CTranslate is a C++ implementation of OpenNMT's translate.lua script with no LuaTorch dependencies. It facilitates the use of OpenNMT models in existing products and on various platforms using Eigen as a backend.

CTranslate provides optimized CPU translation and optionally offloads matrix multiplication on a CUDA-compatible device using cuBLAS. It only supports OpenNMT models released with the release_model.lua script.

Dependencies

  • Eigen >= 3.3
  • Boost (log, when -DWITH_BOOST_LOG=ON; program_options, when -DLIB_ONLY=OFF)

Optional

  • CUDA for matrix multiplication offloading on a GPU
  • Intel® MKL for an alternative BLAS backend

Compiling

CMake and a compiler that supports the C++11 standard are required to compile the project.

git submodule update --init
mkdir build
cd build
cmake ..
make

It will produce the dynamic library libonmt.so (or .dylib on Mac OS, .dll on Windows) and the translation client cli/translate.

CTranslate also bundles OpenNMT's Tokenizer which provides the tokenization tools lib/tokenizer/cli/tokenize and lib/tokenizer/cli/detokenize.

Options

  • To give hints about Eigen location, use the -DEIGEN3_ROOT=<path to Eigen library> option.
  • To compile only the library, use the -DLIB_ONLY=ON flag.
  • To disable OpenMP, use the -DWITH_OPENMP=OFF flag.
  • To enable optimization through quantization in matrix multiplications, use the -DWITH_QLINEAR=AVX2|SSE flag (OFF by default) and set the appropriate extended instructions set via -DCMAKE_CXX_FLAGS:
    • -DWITH_QLINEAR=AVX2 requires at least -mavx2
    • -DWITH_QLINEAR=SSE requires at least -mssse3

Performance tips

  • Use extended instructions sets:
    • if you are not cross-compiling, add -DCMAKE_CXX_FLAGS="-march=native" to the cmake command above to optimize for speed;
    • otherwise, select a recent SIMD extensions to improve performance while meeting portability requirements.
  • Consider installing Intel® MKL when you are targetting Intel®-powered platforms. If found, the project will automatically link against it.
  • Consider using quantization options as described above.
  • When using cli/translate, consider fine-tuning the level of parallelism:
    • the --parallel option enables concurrent translation of --batch_size sentences
    • the --threads option enables each translation to use multiple threads
    • Bottom-line: if you want optimal throughput for a collection of sentences, increase --parallel and set --threads to 1; if you want minimal latency for a single batch, set --parallel to 1, and increase --threads.

Using

Clients

See --help on the clients to discover available options and usage. They have the same interface as their Lua counterpart.

Library

This project is also a convenient way to load OpenNMT models and translate texts in existing software.

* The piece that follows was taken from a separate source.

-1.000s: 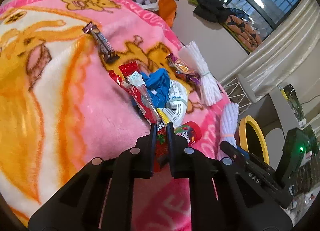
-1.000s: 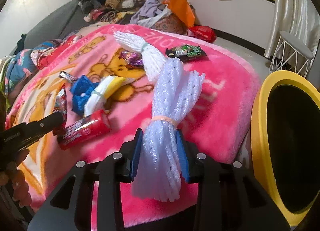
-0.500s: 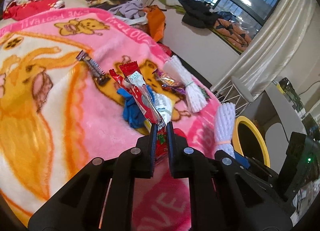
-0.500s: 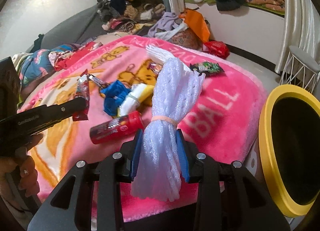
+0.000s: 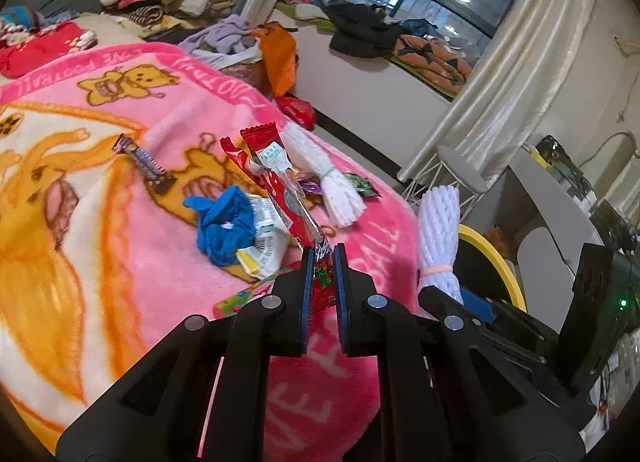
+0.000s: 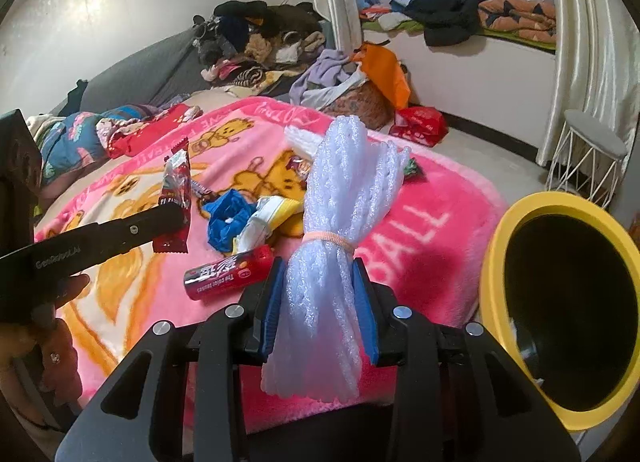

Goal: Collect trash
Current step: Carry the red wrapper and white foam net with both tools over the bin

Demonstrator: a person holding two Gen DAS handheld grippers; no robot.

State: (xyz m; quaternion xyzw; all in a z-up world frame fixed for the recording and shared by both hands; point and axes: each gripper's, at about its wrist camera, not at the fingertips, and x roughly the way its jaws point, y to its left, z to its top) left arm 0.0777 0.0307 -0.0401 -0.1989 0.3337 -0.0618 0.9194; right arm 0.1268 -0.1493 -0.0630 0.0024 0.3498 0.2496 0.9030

Here is a very simple example:

#include <iostream>

#include <onmt/onmt.h>

int main()
{
  // Create a new Translator object.
  auto translator = onmt::TranslatorFactory::build("enfr_model_release.t7");

  // Translate a tokenized sentence.
  std::cout << translator->translate("Hello world !") << std::endl;

  return 0;
}

For a more advanced usage, see:

  • include/onmt/TranslatorFactory.h to instantiate a new translator
  • include/onmt/ITranslator.h (the Translator interface) to translate sequences or batch of sequences
  • include/onmt/TranslationResult.h to retrieve results and attention vectors
  • include/onmt/Threads.h to programmatically control the number of threads to use

Also see the headers available in the Tokenizer that are accessible when linking against CTranslate.

Supported features

CTranslate focuses on supporting model configurations that are likely to be used in production settings. It covers models trained with the default options, plus some variants:

  • additional input or output word features
  • brnn encoder (with sum or concat merge policy)
  • dot attention
  • residual connections
  • no input feeding

Additionally, CTranslate misses some advanced features of translate.lua:

  • gold data score
  • hypotheses filtering
  • beam search normalization